Frederick Web Technology WebAudio Talk

Jan 04, 2024

Introduction

This post contains my notes for my upcoming (at the time of writing) talk for the Frederick Web Technology meetup! The goal of this post (and the talk) is give a brief overview of what WebAudio is, what it can do, and how to use it. What you may be reading might not be done! Caveat Emptor!

Also, here’s a link to the demo page.

What is WebAudio

WebAudio is:

  • A built-in API in the browser
  • That allows programmatic access to play and control audio
  • Via a “node-based” interface (not NodeJS!)

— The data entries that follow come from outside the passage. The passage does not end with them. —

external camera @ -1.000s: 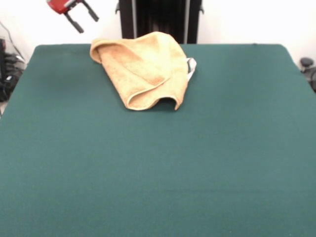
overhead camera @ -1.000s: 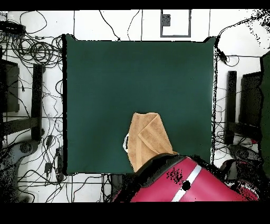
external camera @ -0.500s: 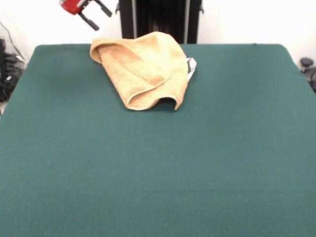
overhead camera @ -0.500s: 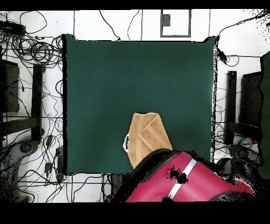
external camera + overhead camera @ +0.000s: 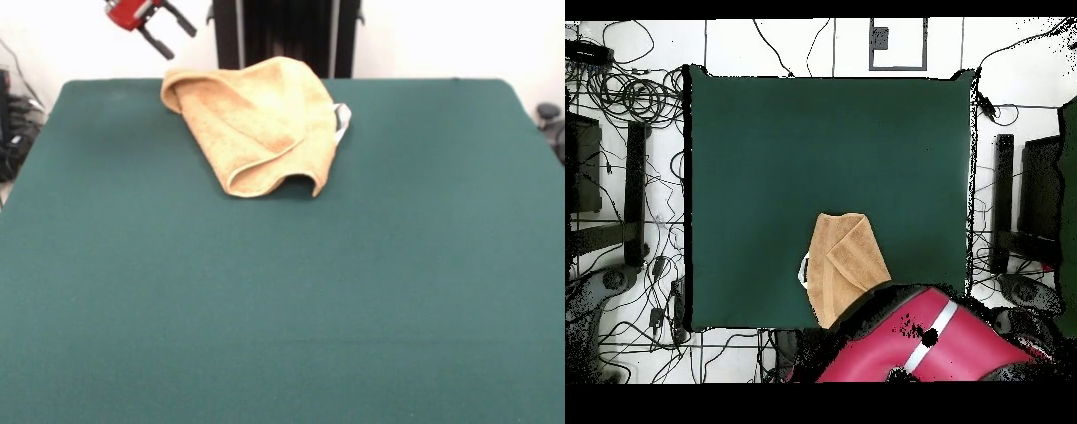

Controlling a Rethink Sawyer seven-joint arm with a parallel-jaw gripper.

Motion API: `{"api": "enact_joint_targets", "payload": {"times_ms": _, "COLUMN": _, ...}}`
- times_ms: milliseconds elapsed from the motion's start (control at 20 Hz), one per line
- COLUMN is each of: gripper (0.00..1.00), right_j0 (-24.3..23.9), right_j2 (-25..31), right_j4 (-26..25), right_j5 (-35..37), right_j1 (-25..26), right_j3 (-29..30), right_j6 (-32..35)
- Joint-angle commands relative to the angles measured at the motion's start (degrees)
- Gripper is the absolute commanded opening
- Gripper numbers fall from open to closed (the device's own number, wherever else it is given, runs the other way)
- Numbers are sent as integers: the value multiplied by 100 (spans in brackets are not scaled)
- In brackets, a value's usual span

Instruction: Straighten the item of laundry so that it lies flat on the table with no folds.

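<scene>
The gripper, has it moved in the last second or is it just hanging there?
Yes. In the front view the gripper has shifted slightly right and up, closer to the black pedestal. It is open, above the towel's far-left corner.

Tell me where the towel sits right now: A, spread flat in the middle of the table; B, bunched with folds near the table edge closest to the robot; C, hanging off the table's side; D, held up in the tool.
B: the towel lies folded over itself on the table near the robot's edge, while the tool hangs open above, apart from it.
</scene>
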Motion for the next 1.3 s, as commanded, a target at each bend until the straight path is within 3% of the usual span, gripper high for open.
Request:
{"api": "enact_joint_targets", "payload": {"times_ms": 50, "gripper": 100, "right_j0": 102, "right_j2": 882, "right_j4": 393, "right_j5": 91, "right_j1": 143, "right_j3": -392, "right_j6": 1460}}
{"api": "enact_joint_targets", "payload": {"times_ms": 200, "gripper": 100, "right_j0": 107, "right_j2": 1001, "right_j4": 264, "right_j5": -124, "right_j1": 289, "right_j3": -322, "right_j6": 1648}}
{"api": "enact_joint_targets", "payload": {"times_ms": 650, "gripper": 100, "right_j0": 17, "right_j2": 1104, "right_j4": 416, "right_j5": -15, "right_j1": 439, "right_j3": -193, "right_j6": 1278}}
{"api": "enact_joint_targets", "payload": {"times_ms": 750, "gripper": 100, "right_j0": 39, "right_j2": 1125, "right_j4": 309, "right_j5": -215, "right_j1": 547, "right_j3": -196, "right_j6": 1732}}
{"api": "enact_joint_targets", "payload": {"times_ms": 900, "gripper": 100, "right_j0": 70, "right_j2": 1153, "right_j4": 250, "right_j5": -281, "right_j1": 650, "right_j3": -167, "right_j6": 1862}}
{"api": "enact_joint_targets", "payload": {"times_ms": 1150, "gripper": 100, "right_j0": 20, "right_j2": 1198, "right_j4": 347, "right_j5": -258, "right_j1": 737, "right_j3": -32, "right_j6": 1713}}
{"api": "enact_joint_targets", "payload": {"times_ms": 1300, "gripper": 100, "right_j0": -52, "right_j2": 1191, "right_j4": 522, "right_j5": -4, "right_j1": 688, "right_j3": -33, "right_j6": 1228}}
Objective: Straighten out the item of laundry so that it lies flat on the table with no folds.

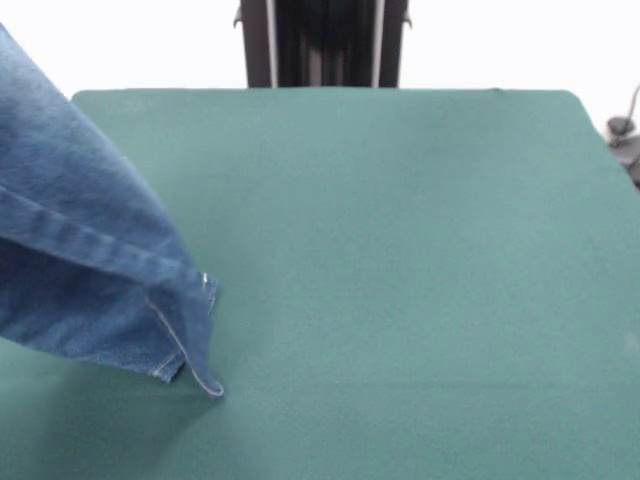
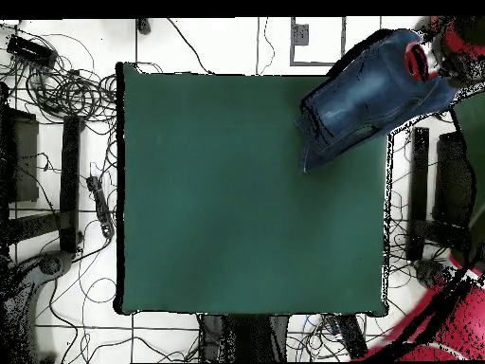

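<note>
The item of laundry [image 1: 80, 270], a pair of blue denim jeans, hangs in the air over the table's left side in the front view. It slopes down from the upper left, and only a hem corner [image 1: 205, 382] touches the green table [image 1: 400, 250]. In the overhead view the jeans [image 2: 365, 100] hang over the table's [image 2: 237, 209] top right corner. My gripper [image 2: 423, 59] is at their upper end, past the table edge, shut on the denim. Its fingers are hidden in the cloth.
My red arm [image 2: 445, 322] runs up the right side beyond the table edge. Cables [image 2: 66, 90] and black gear [image 2: 68, 180] lie on the floor to the left. More black stands [image 2: 440, 190] are on the right.
</note>
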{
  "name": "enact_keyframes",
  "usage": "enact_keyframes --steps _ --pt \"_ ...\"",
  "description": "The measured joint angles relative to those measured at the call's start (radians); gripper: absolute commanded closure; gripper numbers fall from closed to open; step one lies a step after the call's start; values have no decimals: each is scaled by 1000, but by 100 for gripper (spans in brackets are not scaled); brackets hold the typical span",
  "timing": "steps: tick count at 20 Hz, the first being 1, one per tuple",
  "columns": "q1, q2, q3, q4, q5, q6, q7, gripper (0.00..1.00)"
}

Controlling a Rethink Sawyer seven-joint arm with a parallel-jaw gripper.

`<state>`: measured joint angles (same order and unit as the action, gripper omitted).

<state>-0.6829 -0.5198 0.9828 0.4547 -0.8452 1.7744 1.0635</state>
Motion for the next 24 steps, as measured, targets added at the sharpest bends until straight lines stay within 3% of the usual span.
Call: enact_keyframes --steps 4,6,8,10,24 --pt "-61 -52 -51 191 110 -151 4 100" --pt "-98 -99 -92 338 175 -279 22 100" --pt "-107 -114 -105 383 191 -319 33 100" --pt "-119 -150 -144 490 233 -412 73 100" --pt "-65 -263 -327 883 372 -757 344 100"
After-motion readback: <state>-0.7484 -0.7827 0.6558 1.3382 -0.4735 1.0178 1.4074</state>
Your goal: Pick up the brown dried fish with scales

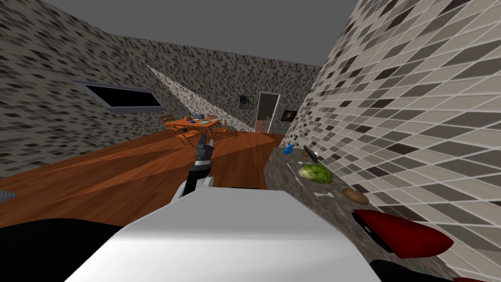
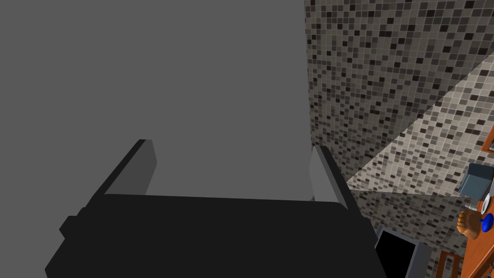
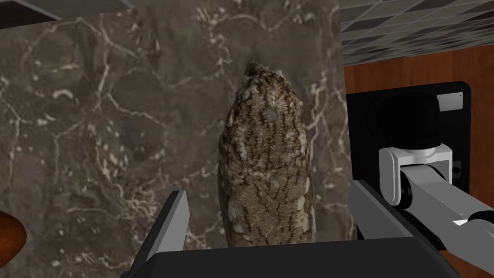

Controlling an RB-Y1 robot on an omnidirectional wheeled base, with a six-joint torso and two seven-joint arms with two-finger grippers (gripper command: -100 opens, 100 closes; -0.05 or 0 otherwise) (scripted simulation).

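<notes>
The brown dried fish [image 3: 264, 164], mottled and scaly, lies flat on a dark marbled counter [image 3: 96, 145], close to the counter's edge. My right gripper [image 3: 267, 190] hangs over it, open, with one finger on each side of the fish's near end and a gap to both. My left arm is raised in front of me over the floor, and its gripper [image 1: 201, 141] points up; its fingers [image 2: 144, 164] stand open with nothing between them.
Along the tiled wall on my right, the counter [image 1: 284, 176] carries a green lettuce [image 1: 315, 173], a brown lump [image 1: 355, 196], a blue bottle [image 1: 289, 147], a dark tool [image 1: 311, 153] and a red object [image 1: 401, 234]. A wooden dining table [image 1: 193, 123] stands far off.
</notes>
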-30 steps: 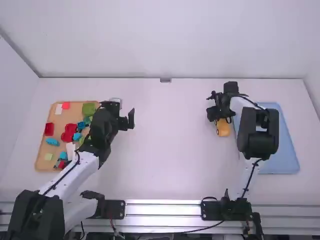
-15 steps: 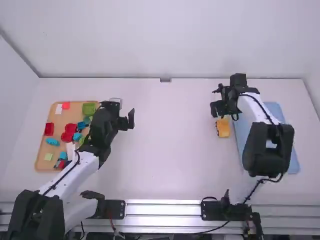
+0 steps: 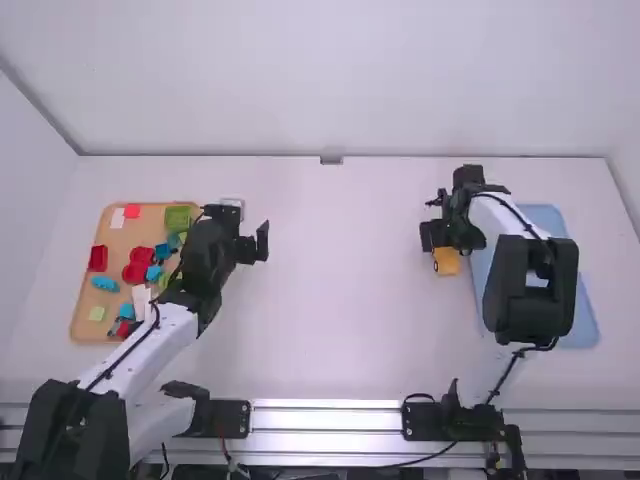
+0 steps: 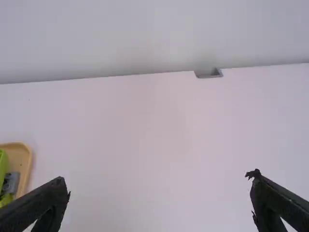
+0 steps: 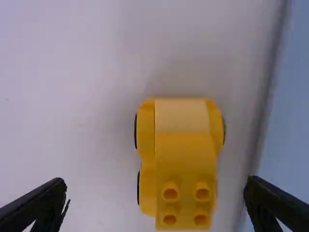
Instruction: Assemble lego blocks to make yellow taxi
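On the table's right side, close to the blue tray, the yellow block car (image 3: 446, 262) is partly covered by my right gripper (image 3: 438, 238). From the right wrist, the yellow car (image 5: 183, 150) has dark-edged wheels and several studs on its near block; it lies between the spread fingers of my right gripper (image 5: 155, 188), touching neither. My left gripper (image 3: 256, 243) hangs over the table just right of the wooden tray. In its wrist view the left gripper (image 4: 160, 186) is open, with bare table between its fingers.
A wooden tray (image 3: 83, 305) of loose red, green, blue and white blocks is at the left, partly beneath the left arm. The blue tray (image 3: 578, 300) lies at the right, partly under the right arm. A small grey bracket (image 3: 331, 160) sits at the back edge.
My right gripper moved back from the yellow car, then came forward over it again, while its forearm shifted right. The left arm kept still.
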### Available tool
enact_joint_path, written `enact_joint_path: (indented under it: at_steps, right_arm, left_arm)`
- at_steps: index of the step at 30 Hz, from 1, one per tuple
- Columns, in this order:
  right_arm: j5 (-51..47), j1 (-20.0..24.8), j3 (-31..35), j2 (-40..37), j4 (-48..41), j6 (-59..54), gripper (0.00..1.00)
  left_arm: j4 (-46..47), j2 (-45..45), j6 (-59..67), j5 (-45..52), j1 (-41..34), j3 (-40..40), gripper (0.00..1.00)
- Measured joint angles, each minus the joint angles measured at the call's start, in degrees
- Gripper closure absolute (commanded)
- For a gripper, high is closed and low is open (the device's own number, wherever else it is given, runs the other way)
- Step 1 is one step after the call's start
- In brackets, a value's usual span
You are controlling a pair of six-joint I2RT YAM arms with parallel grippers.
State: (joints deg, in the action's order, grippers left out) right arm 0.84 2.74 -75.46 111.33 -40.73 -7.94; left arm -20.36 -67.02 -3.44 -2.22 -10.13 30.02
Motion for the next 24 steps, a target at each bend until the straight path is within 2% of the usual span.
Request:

It supports lots of different workflows and features, such as:

  • Loading and decoding an audio file for playback
  • Playing a buffer of audio data (presumably loaded from a file, but maybe synthesized?!)
  • Applying effects to audio in real-time
  • Synthesizing audio with some basic oscillators

Stepping Back: How Does Digital Audio Even Work?

What is Sound?

  • Sound is basically “wiggly air”
  • Something moving in air fast enough causes the air to compress and expand which our ear drums detect by sympathetic vibration
  • Our auditory nerve converts this to an electral signal which our brain perceives as sound.

Speakers

a picture of a stereo speaker. Source https://www.instructables.com/How-Speakers-Work-and-an-Intro-to-Building-a-Subwo/

The overly simplified version:

  • Speakers work backwards than our ears
  • A voltage is applied across an electromagnet
  • Changes in the voltage cause the magnet to move a “cone” forward and backwards, causing air to be compressed and expanded.
  • Our ears pick up the compressed and expanded air as sound.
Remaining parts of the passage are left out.